▶ Task instructions: Start at the first line of the material. Repeat each line exactly through the one containing "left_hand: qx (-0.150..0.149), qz", then stop.
§ §
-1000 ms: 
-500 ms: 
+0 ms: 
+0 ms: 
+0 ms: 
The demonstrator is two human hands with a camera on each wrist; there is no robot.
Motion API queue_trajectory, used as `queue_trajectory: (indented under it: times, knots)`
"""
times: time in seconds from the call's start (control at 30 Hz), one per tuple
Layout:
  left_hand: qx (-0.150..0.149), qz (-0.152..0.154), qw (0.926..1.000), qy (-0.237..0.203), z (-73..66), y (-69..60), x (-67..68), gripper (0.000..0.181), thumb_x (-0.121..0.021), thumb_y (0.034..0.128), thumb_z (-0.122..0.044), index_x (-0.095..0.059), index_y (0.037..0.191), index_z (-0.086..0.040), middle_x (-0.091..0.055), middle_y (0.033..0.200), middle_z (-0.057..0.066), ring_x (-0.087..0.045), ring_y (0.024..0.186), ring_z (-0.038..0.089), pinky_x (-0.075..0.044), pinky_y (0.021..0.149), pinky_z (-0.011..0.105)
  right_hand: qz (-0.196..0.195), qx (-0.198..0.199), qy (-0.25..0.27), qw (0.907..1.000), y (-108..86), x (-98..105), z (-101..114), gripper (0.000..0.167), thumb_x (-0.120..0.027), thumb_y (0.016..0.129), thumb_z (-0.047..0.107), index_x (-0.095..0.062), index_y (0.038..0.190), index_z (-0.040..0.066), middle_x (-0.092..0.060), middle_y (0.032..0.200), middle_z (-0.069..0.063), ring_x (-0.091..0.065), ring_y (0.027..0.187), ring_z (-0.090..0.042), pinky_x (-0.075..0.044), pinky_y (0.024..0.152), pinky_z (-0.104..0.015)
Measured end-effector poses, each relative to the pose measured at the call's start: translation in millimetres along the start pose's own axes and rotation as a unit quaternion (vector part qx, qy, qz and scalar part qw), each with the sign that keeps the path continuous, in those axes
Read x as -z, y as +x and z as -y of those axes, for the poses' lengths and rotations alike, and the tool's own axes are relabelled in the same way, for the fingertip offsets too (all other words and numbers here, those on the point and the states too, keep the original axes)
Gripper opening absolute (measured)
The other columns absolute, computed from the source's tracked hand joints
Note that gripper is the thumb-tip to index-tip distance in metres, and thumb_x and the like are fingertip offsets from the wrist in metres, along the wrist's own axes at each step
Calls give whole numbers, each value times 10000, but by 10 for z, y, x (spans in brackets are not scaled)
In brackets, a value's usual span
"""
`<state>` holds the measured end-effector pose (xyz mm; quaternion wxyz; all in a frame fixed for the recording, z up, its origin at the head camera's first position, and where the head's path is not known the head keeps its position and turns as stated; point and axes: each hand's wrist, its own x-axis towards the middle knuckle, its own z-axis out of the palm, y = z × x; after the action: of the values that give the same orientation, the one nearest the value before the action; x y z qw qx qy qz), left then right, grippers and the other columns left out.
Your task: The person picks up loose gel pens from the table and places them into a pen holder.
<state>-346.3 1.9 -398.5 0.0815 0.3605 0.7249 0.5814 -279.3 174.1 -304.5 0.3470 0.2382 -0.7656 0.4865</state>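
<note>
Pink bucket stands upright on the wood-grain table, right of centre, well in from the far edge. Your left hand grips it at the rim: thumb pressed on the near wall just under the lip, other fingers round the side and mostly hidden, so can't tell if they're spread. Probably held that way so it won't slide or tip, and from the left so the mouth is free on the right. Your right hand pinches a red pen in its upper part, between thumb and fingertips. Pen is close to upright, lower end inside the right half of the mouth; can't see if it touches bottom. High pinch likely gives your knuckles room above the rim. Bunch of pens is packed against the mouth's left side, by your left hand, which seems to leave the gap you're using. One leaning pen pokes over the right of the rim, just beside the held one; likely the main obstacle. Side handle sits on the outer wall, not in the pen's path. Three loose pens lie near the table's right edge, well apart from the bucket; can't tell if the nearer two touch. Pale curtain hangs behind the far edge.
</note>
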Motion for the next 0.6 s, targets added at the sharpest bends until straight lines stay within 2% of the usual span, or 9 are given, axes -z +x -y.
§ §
▶ Answer to this problem:
-1000 ms: 
-500 ms: 
+0 ms: 
+0 ms: 
+0 ms: 
The demonstrator is two human hands with a camera on each wrist; there is no robot.
Motion API queue_trajectory, used as `queue_trajectory: (indented under it: times, knots)`
"""
times: time in seconds from the call's start (control at 30 Hz), one per tuple
Layout:
  left_hand: qx (-0.150..0.149), qz (-0.152..0.154), qw (0.926..1.000), qy (-0.237..0.203), z (-73..66), y (-69..60), x (-67..68), gripper (0.000..0.181), thumb_x (-0.121..0.021), thumb_y (0.034..0.128), thumb_z (-0.122..0.044), index_x (-0.095..0.059), index_y (0.037..0.191), index_z (-0.086..0.040), middle_x (-0.091..0.055), middle_y (0.033..0.200), middle_z (-0.057..0.066), ring_x (-0.087..0.045), ring_y (0.024..0.186), ring_z (-0.038..0.089), pinky_x (-0.075..0.044), pinky_y (0.021..0.149), pinky_z (-0.011..0.105)

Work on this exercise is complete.